In this section, we will test and measure the cost of various GC operations, including the cost of traversal objects in garbage collection, the cost of assigning a reference to a smart pointer, etc.

In most general cases, these costs could be ignored and programmers should focus on the core algorithm of their application, since that is probably the most effective way to improve the overall performance.

In other cases that these GC costs are so important for the application, programmers can get an estimation from the following testing data, and apply optimization on the critical portion of code to avoid or reduce these costs, such as using Sub Heap concept to reduce traversal cost, and using weak pointers to avoid pointer operations costs, etc.

Garbage Collection (Object Traversal Cost)

Garbage collection system does not know how many objects have become garbage unless the system performs a traversal of all live objects in the system. One traversal may find out lots of unused objects, but may gain nothing in the worst case (all are live and no object is eligible for reclamation). The number of live objects, not the number of garbage, are significantly affecting the overall cost of garbage collection.

In this testing, we created a tree of nodes and kept them alive while performing garbage collection. We changed the depth of the tree to simulate different number of live objects in the system to see how they affect the resulting time spended on garbage collection.

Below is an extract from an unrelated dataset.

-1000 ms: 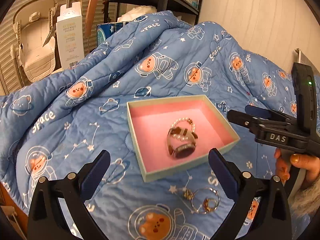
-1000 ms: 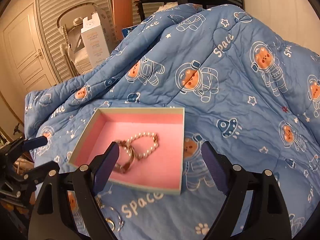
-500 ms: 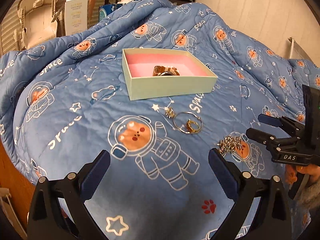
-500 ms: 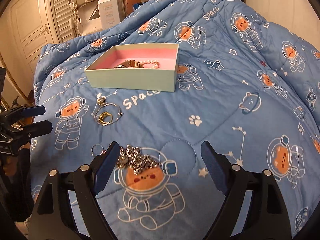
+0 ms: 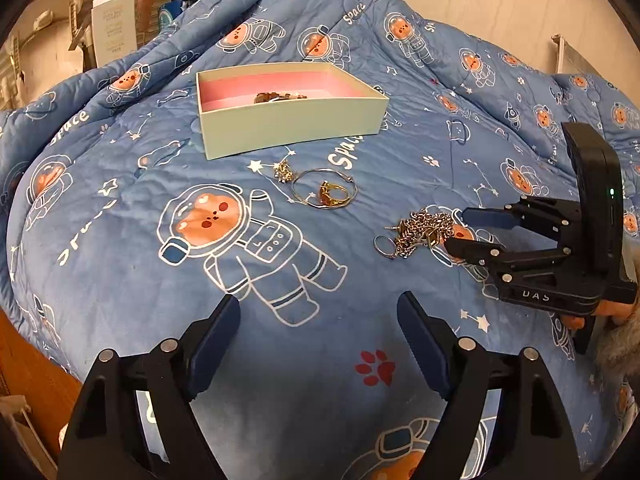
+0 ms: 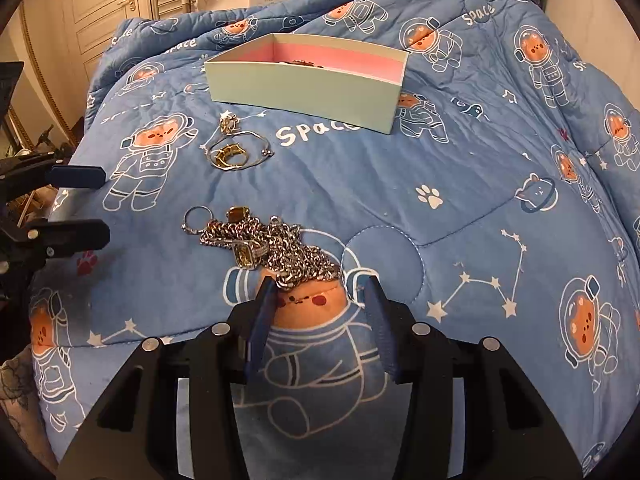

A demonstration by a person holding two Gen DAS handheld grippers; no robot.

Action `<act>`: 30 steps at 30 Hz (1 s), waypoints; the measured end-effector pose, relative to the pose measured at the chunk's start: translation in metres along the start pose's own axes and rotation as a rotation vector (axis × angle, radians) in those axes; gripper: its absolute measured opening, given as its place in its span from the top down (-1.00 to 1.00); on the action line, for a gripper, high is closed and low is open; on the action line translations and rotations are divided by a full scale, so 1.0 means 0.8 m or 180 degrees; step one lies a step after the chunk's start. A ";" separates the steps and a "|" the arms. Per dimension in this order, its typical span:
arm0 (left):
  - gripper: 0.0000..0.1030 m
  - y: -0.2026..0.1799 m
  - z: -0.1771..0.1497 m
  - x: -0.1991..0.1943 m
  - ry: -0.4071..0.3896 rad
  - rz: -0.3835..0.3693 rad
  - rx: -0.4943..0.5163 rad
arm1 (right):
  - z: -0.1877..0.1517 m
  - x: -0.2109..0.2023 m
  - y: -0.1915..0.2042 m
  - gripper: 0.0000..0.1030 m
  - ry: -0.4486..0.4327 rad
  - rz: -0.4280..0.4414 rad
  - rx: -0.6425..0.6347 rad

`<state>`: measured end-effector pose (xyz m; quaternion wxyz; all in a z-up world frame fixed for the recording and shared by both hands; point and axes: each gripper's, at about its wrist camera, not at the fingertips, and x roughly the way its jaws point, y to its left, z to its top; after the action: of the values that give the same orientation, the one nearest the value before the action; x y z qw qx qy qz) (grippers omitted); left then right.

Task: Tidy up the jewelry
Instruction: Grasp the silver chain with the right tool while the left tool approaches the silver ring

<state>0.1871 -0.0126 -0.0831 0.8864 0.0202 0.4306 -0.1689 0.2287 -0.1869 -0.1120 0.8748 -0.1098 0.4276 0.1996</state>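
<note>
A pale green box with pink lining point(image 5: 288, 120) point(image 6: 304, 92) sits on the blue quilt and holds a bracelet point(image 5: 280, 97). In front of it lie a thin gold bangle with a gold ring point(image 5: 326, 194) point(image 6: 232, 152) and a small charm point(image 5: 283, 171). Nearer lies a heap of silver chain point(image 5: 424, 230) point(image 6: 280, 252) with a small ring point(image 6: 195, 216). My right gripper point(image 6: 318, 292) point(image 5: 454, 228) is open, low over the quilt, its tips at the chain's near edge. My left gripper point(image 5: 318, 316) point(image 6: 80, 204) is open and empty, back from the jewelry.
The quilt point(image 5: 120, 200) is humped and falls away at the left edge. A white carton point(image 5: 114, 24) and shelving stand behind. A door point(image 6: 104, 12) is at the far left.
Both grippers pulled back from over the box and dropped low. The right gripper has closed in on the silver chain and its jaws have narrowed.
</note>
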 end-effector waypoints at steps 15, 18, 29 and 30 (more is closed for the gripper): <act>-0.12 -0.044 0.026 0.050 0.0138 -0.0061 0.0505 | -0.003 0.002 -0.008 0.72 -0.0113 0.0254 0.0140; -0.01 -0.049 0.030 0.055 0.0130 -0.0066 0.0606 | -0.013 -0.006 -0.018 0.72 -0.0138 0.0168 0.0352; 0.40 -0.058 0.033 0.061 0.0107 -0.0128 0.0676 | -0.040 -0.021 -0.055 0.72 -0.0169 0.0007 0.0961; 0.48 -0.058 0.033 0.061 0.0097 -0.0120 0.0668 | -0.040 -0.021 -0.054 0.72 -0.0170 -0.0002 0.0963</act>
<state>0.2199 -0.0748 -0.0992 0.8694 0.1074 0.4243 -0.2294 0.2157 -0.2414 -0.1175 0.8925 0.0285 0.4293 0.1356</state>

Here is the testing result of HnxGC comparing with Microsoft .NET CLR and BDW conservative GC. The X-axis is the depth of the tree (number of objects), and Y-axis is the time that explicit GC operations cost, displayed in logarithmic scale.


The fundamental cost can be considered as the cost that garbage collecting on zero or very small number of objects. Due to the fact that HnxGC does not need to suspend threads in any phase of garbage collection, the fundamental cost of HnxGC is much smaller that other two participant GC systems. Combined with HnxGC Sub Heap concept, this feature provides people wider fields of using GC. For example, people can now frequently invoke a garbage collection on a small group of objects within a specific Sub Heap. You can even invoke a collection for every object creation, there will be no much performance plunges. It is hard to imagine to do so in a traditional garbage collection system.

A younger generational collection, such as in .NET CLR, does run faster than a thorough collecting, but still too slow (40 times) while comparing with HnxGC collection, and may probably become worse when there are more threads need to be suspended. Here is some data about the fundamental GC cost of various mode of GC systems.

HnxGC                   -    2.141 us
HnxGC (NonRC SubHeap)   -    1.993 us
HnxGC (Object Pool)     -    2.285 us

.NET CLR (Gen-2)        -  164.659 us
.NET CLR (Gen-0)        -   80.720 us

BDW                     - 2177.000 us
See Also:
Download Output Logs of the GC Cost Testing

Pointer Operation Costs

We tested and measured the time of several pointer operations of various types of HnxGC pointers, also we choosed C++ native pointer as manual memory management, BOOST's shared pointer and intrusive pointer as a time base for reference reason.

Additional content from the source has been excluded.